Abstract

SUMMARYAn hypothesis, based on Mason's nutritional theory of boll shedding, was set up to relate the yield of cotton to crop growth in three agronomic experiments. It was postulated that bolls were set only if the demand for carbohydrates of the metabolic sink which they formed did not exceed the supply, both of which were estimated. Two components of the sink were recognized — the daily growth rate of a single boll, DGRB, and the number of bolls on the crop plants. The effects of genotype and environment on these components were analysed. Their product gave the size of the boll sink, CB, which was compared with the crop growth rate, C, to indicate respectively carbohydrate demand and supply.

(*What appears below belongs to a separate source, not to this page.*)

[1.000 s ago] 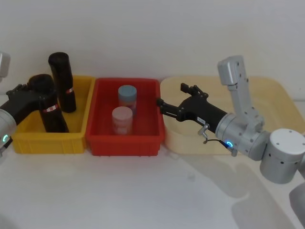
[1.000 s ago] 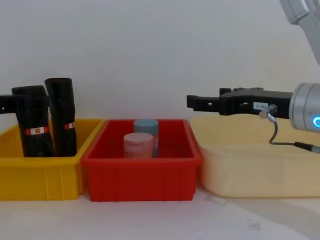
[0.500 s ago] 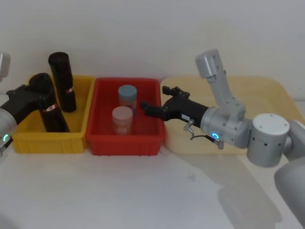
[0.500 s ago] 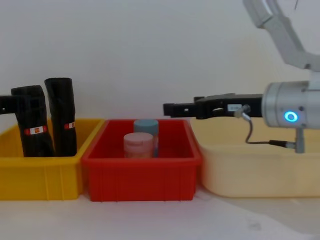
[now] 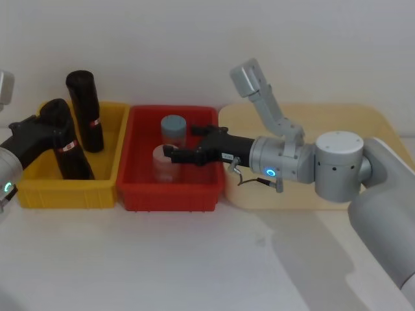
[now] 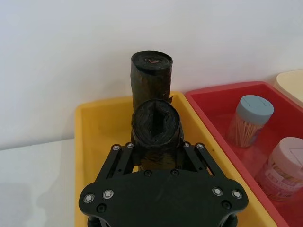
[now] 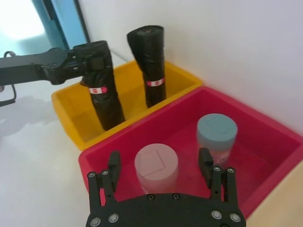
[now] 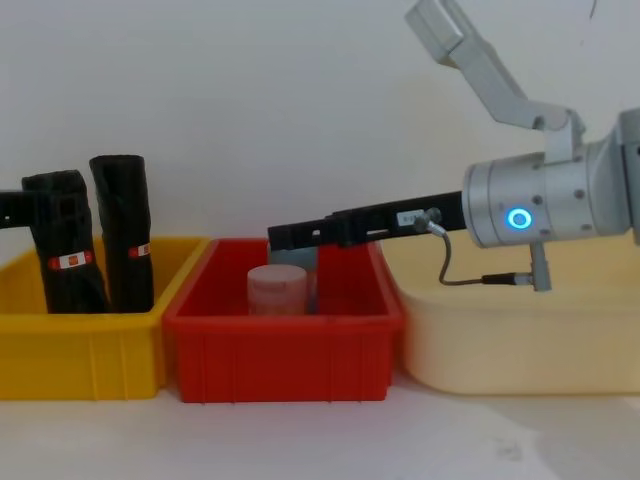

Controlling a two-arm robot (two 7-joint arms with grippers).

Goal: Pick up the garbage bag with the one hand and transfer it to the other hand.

Three sets of evidence to support the hypothesis were considered: (i) when CB > C, the number of bolls, and hence the size of the sink, ceased to increase, and bolls started to shed heavily; (ii) a model to predict yield, based on the hypothesis, accounted for all non-random variation in yield between sowing dates and varieties; (iii) the correlation between yield and various crop attributes, recorded before picking, became strikingly closer between 110 and 130 days from sowing when CB > C, suggesting that yield was determined during that period of time. The network of relationships, studied in these papers in order to relate the yield of a cotton crop to its environment and genotype through their effect on its growth, indicates the form of a dynamic model to simulate growth and predict yields.